Il a fallu 17 ans au journaliste Bertil Scali pour convaincre Edgar Feuchtwanger de lui raconter son histoire et d’en faire un livre avec sa collaboration. Dans cet ouvrage ce n’est pas un vieux monsieur qui parle et raconte son enfance mais un petit garçon qui décrit ce qu’il voit, ce qu’il vit et ce qu’il ressent C’est une partie importante de l’intérêt du texte mais pas la seule. Il y a aussi Hitler au quotidien, témoignage unique.
En 1929, à Munich qui n’est encore qu’un gros bourg en Bavière, un petit garçon juif de 5ans vit dans une famille allemande depuis toujours, munichoise depuis un siècle, aimante, aisée, composée d’intellectuels et d’artistes. Son père, Ludwig, est un éditeur de renom, son oncle Lion un écrivain, une autre oncle, musicien, travaille avec Richard Strauss.
800.000 exemplaires de Mein Kampf
Mais un nouveau voisin vient s’installer dans la maison d’en face désormais gardée par des hommes en arme. Sur la boîte aux lettres figure le nom de Winter, celui de la femme de ménage. Sous ce pseudonyme se cache Hitler qui, enrichi par ses droits d’auteur de “Mein Kampf”, le manifeste nazi (on estime qu’au total il s’en est vendu 80 000 000 d’exemplaires), a quitté sa petite chambre des faubourgs pour un appartement bourgeois. Les Feuchtwanger sont aux première loges. Comme beaucoup d’Allemands raisonnables, ils ne prennent pas leur vociférant voisin au sérieux et estiment que son mouvement fera long feu.

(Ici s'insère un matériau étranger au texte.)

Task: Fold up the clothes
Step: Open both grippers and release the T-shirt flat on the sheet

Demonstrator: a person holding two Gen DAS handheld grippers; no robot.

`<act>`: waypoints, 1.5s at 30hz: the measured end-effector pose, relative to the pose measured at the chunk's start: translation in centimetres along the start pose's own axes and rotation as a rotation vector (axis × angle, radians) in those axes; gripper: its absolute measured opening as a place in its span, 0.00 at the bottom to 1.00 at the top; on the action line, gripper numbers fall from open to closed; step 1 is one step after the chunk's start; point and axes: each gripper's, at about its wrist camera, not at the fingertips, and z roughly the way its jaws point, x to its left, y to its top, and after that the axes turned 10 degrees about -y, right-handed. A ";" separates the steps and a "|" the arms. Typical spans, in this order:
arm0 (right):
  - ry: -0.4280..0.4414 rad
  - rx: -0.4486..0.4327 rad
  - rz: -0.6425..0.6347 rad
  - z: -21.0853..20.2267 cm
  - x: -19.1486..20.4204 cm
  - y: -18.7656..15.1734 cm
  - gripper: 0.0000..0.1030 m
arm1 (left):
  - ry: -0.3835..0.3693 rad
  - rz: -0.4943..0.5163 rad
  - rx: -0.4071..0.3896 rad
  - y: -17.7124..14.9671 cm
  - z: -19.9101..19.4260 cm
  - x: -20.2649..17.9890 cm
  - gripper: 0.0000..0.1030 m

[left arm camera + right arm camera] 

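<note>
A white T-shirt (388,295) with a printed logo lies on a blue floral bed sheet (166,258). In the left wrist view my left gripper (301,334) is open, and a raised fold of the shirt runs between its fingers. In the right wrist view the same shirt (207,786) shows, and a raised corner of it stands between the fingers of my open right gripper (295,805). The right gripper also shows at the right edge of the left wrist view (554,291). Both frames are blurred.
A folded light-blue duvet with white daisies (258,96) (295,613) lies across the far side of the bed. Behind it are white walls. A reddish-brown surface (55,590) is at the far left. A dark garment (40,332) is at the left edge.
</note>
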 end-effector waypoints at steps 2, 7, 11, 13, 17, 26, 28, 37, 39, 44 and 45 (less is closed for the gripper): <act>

Des croix gammés dans ses cahiers
Mais, sous l’effet de la crise économique , ce rustre s’impose aux classes moyennes. L’oncle Lion choisit se moment pour publier “Ertoig” un roman à clé dans lequel tout le monde reconnait Hitler qui, devenu chancelier, ordonne que l’on brûle les livres de Lion Feuchtwanger. Celui-ci en voyage aux USA juge prudent d’y rester.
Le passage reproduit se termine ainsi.